1254 words - 5 pages

Life in the Trenches - Original Writing

Today, we were once again heavily bombarding the German lines. It was
a routine thing nowadays. Some of the more experienced soldiers didn't
even notice the heavy German response bombardments that were every
second posing a threat to their lives. As we heard a shell landing, we
heard attentively just to make sure it wasn't coming direct on us and
then, the colossal roar burst from the ground. Life here was getting
rather monotonous, always the same routine, four days on the frontline
then four days behind lines and then the same thing the following week
or so. It wasn't what the papers said up in England, they were written
to hide the truth of the massacring that occurred at the battle of the
Sommes for one example.

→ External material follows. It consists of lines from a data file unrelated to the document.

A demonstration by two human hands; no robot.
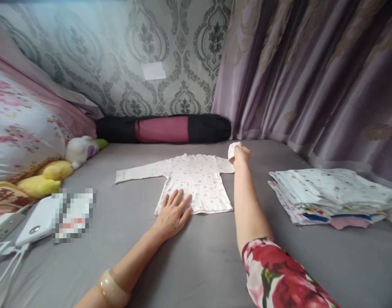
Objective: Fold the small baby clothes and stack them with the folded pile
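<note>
A small white long-sleeved shirt [196, 182] with a tiny print lies spread on the grey bed sheet, collar toward the wall. Its left sleeve stretches out flat to the side. My left hand [175, 214] rests flat on the lower left hem, fingers spread. The end of the other sleeve is lifted off the sheet, gripped by my right hand [241, 156]; the fingers are closed round the cuff and partly hidden behind the hand.
A stack of folded clothes [333, 194] sits at the right. On the left are a power bank [38, 220] with cables, a power strip [5, 226], plush toys [80, 150] and a floral pillow [22, 124]. A black and maroon roll [163, 129] lies along the wall.
</note>
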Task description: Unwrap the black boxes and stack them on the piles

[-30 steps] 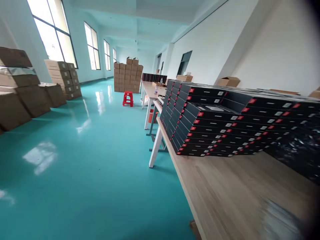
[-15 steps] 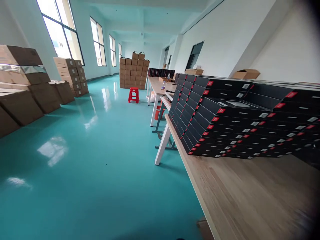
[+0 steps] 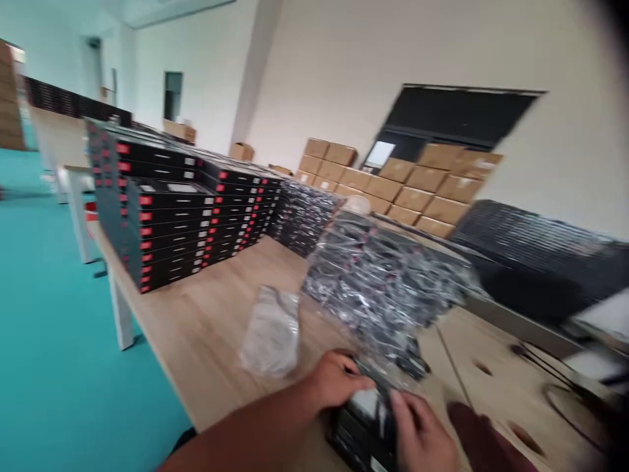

Hundreds and thousands of corps lay motionless
on the ground. General Haig believed that with heavy bombardments we
could break through their lines. He was mistaken. Men were crushed by
the machine-gun fire as if dry leaves and they lay there, untouched,
rotting away in the muddy earth which emitted an incredibly pungent
smell.

The mud made it almost impossible to live in these trenches. The water
was right up to my knees and there was nothing I could do about it. A
lot of my comrades managed to get trench foot which was a disease
which made your feet rot due to the fact that they remained submerged
for hours if not days.

Life was incredibly tough in the trenches, nothing like I had imagined
it to be. I thought I'd come back as a war hero but from the English
articles we read, it seemed to me as if none of our letters had been
dispatched or if they had been intercepted in some way, to not allow
our families know the real truth. They are made to believe that all is
well and that the heroes that saved the French are close to victory.
This was not true. Although General Haig did believe he made some
progress today, it was nowhere near what we had hopes. The Germans
knew about the attack and had built very effective means to defend
themselves. They had built dig outs that were up to 12 metres deep
underground. This was to protect from any sort of shell attack that
the English and the French had. They also had very effective barbed
wire that the English didn't completely manage to destroy before the
200,000 men were sent over the top on a suicide mission.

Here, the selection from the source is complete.